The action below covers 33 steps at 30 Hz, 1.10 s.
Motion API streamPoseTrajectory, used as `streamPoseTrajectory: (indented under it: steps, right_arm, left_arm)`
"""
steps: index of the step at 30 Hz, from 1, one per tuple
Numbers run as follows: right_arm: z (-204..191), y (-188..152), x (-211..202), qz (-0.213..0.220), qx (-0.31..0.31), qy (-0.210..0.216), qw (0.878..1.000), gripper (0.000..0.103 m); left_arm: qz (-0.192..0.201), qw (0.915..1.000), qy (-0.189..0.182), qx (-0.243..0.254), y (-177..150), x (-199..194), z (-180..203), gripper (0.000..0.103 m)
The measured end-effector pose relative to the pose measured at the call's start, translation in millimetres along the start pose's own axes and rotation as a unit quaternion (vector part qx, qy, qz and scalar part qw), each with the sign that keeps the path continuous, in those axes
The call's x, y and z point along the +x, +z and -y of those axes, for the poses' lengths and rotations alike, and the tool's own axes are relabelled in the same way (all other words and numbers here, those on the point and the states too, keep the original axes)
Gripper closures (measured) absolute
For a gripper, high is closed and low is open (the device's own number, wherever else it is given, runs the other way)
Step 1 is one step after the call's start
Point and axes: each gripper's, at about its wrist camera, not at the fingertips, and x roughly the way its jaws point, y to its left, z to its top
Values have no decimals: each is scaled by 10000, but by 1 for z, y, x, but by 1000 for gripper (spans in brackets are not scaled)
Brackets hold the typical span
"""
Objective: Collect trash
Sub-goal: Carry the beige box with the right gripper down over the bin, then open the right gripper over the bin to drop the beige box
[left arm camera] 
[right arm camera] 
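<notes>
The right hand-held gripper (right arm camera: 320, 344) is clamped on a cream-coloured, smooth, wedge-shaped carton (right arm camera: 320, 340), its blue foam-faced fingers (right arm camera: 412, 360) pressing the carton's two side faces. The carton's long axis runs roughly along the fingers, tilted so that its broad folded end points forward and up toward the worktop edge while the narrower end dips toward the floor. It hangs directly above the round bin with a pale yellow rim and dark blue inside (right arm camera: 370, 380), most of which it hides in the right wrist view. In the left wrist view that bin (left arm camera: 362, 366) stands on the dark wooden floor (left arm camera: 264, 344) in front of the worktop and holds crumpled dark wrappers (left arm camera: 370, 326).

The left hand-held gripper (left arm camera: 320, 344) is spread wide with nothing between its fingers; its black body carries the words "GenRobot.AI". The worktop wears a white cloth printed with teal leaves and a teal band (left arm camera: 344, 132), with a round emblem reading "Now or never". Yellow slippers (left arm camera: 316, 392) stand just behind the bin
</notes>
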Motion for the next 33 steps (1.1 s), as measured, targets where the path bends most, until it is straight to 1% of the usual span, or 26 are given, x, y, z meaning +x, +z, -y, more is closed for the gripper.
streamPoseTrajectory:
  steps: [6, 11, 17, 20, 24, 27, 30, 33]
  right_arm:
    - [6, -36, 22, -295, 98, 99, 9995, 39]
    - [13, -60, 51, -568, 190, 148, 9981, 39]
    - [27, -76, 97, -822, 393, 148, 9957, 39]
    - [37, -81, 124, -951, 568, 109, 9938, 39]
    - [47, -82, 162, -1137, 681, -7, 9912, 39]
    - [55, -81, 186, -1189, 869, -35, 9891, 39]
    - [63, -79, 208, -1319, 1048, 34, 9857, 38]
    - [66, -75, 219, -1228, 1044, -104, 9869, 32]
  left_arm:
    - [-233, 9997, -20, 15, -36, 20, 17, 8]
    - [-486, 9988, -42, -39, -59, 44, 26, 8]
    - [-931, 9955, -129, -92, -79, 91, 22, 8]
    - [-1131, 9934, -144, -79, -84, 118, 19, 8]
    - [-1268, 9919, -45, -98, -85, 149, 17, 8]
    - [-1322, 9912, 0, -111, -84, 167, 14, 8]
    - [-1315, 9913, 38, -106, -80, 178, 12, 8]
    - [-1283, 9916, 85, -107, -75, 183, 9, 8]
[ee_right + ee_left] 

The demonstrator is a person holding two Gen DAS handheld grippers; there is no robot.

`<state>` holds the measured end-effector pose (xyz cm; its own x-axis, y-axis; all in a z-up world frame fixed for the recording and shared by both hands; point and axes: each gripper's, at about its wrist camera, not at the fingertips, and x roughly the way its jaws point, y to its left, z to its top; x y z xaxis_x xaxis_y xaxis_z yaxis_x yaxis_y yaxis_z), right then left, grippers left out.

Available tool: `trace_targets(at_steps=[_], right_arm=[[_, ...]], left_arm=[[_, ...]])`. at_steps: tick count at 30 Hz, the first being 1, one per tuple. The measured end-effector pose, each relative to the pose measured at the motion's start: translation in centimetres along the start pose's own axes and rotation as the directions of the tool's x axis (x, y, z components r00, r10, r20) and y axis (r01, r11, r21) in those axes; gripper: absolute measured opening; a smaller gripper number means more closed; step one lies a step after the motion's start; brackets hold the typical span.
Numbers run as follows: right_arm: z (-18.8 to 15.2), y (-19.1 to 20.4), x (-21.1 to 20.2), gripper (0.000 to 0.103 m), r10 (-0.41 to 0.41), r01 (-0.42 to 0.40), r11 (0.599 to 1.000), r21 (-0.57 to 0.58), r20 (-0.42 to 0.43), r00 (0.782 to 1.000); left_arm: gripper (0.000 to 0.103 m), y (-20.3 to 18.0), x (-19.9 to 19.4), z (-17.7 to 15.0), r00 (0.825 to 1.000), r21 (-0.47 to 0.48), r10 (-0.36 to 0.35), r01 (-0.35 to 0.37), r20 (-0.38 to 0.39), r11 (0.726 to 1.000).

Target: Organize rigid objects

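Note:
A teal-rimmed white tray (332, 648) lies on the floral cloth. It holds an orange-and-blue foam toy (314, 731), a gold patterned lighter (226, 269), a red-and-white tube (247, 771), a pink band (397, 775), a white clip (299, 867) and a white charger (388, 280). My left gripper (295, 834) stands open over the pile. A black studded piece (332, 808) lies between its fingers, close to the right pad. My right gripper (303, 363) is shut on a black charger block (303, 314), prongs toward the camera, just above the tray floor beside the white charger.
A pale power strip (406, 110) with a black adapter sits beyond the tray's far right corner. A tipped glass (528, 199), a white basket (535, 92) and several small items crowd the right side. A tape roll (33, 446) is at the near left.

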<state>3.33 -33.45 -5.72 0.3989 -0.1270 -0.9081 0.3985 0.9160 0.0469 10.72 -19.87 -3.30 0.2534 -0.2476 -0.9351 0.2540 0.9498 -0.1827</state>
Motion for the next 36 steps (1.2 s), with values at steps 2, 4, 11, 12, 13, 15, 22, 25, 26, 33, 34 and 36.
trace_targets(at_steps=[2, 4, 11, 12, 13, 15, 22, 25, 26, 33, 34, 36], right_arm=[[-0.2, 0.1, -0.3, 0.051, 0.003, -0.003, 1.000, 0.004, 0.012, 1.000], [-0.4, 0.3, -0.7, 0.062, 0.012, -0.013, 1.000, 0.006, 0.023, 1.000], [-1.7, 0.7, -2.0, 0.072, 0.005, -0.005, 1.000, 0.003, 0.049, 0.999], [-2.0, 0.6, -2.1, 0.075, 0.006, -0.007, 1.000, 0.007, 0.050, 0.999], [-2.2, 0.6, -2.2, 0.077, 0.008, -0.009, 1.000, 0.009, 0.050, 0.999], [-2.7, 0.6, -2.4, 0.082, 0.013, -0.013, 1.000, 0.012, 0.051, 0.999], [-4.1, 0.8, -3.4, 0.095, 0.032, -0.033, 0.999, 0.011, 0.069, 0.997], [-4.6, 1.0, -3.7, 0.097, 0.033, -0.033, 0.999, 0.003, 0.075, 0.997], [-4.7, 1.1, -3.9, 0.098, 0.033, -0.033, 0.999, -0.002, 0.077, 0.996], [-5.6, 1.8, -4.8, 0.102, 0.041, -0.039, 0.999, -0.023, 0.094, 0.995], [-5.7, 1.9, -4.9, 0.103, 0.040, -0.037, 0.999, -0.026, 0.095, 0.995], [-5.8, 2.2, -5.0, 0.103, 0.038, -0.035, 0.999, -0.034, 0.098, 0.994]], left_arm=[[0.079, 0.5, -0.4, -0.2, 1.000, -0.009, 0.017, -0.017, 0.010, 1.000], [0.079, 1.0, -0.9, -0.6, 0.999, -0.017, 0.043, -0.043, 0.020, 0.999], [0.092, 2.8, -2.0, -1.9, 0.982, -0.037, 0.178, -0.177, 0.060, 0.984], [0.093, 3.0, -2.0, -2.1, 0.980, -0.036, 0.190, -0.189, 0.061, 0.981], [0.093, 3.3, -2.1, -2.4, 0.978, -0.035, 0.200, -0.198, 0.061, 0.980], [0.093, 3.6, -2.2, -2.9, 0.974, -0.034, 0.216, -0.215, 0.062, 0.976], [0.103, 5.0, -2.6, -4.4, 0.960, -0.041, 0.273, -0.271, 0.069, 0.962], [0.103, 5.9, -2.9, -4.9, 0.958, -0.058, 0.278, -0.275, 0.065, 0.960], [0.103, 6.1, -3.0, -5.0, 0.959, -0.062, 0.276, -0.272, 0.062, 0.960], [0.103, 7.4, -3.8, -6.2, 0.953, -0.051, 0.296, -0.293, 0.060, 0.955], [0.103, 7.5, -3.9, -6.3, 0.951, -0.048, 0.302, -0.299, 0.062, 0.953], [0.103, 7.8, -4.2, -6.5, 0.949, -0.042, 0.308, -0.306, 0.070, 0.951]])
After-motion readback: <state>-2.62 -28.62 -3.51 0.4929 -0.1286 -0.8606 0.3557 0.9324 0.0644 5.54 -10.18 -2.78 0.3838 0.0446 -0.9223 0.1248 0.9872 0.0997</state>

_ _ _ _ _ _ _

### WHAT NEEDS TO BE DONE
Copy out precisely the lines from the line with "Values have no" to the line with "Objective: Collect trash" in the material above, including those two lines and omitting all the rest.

### SOLUTION TO THIS EXERCISE
Values have no decimals: each is scaled by 10000, but by 1 for z, y, x, but by 1000 for gripper (spans in brackets are not scaled)
Brackets hold the typical span
"""
Objective: Collect trash

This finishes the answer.